Tom J. Bechman view looks south and west from the fifth floor of the Purdue Agricultural and Biological Engineering Building
CHANGING PICTURE: This view looks south and west from the fifth floor of the Purdue Agricultural and Biological Engineering Building. Neither this building nor those pictured existed 10 years ago.
If you graduated prior to 2002 and visit campus today, you may not recognize your alma mater.

If you graduated from Purdue University’s College of Agriculture in 2002 and returned today after a 20-year absence, you would be shocked. You would recognize some landmarks, including the Lilly Hall of Life Sciences and the Ag Administration Building. But where there were parking lots and green space before, there are buildings today.

And if you graduated in 1982 or before and haven’t been back to campus, a trip today may seem like landing on the moon. To be honest, a 2012 graduate might be puzzled by all the changes on the south side of State Street.

New since then is the animal sciences complex, adjacent to a new parking garage. Also new is the Agricultural and Biological Engineering Building. It may not look new at first glance since the original front section of the building was preserved. But rest assured, this complex, representing an investment of over $80 million, is not the ag engineering building where would-be ag teachers learned how to overhaul small engines in the 1970s.

Seeking payoff

That memory begs the question: What will today’s students reap from all these new buildings that earlier students couldn’t benefit from? I recently toured the new Ag and Biological Engineering Building, and the biggest advancement is more technology. It’s designed not only for today’s technology, but also so that it can adapt to future technology.

There’s a reason “biological” is included in the title for the new ag engineering building. It’s designed with three of six functional floors devoted largely to biological research, both for researchers on staff, postdoctoral researchers, masters and doctorate students, and to a lesser extent, undergraduate students. These floors would be better symbolized by a microscope and test tube than by a hammer and engine.

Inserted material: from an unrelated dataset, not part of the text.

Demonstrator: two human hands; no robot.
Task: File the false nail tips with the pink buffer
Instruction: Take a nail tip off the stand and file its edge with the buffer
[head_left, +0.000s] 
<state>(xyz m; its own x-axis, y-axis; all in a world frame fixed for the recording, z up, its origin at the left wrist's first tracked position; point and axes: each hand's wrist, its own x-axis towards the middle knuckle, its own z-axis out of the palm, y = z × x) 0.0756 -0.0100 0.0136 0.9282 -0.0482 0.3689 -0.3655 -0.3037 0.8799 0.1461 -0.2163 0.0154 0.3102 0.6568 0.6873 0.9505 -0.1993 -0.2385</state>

Obviously, the hope is that the work that goes on there in the future will lead to breakthroughs in technology, resulting in better plants and improved manufacturing and food-processing methods. Some labs aren’t yet fully occupied, but the process of equipping them is well underway.

Many of the new buildings that have changed the Purdue skyline were long overdue. Other changes are in motion, as the new Purdue Veterinary School complex works its way toward completion. Without that investment, Indiana could have soon lost its only accredited veterinary medicine school. With the growing need for large-animal vets, that loss could have been catastrophic for the entire state.

Ensuring payback

To make this large investment in buildings and equipment deliver a handsome return, two things must happen. Indiana, through Purdue, must continue investing in top-quality Extension and teaching staff to educate students and provide meaningful training to graduate students. Many have contended in the past that better facilities were needed to help students realize their full potential. The better facilities are here. Now it’s time to deliver on that promise.

Second, dollars must be available to staff the labs with researchers who can visualize what the future looks like, and then use equipment at their disposal to pursue it. The half of the new Ag and Biological Engineering Building devoted to research will only prove to be a good investment if it’s filled with dedicated people on fire to find new ways to do things better in agriculture.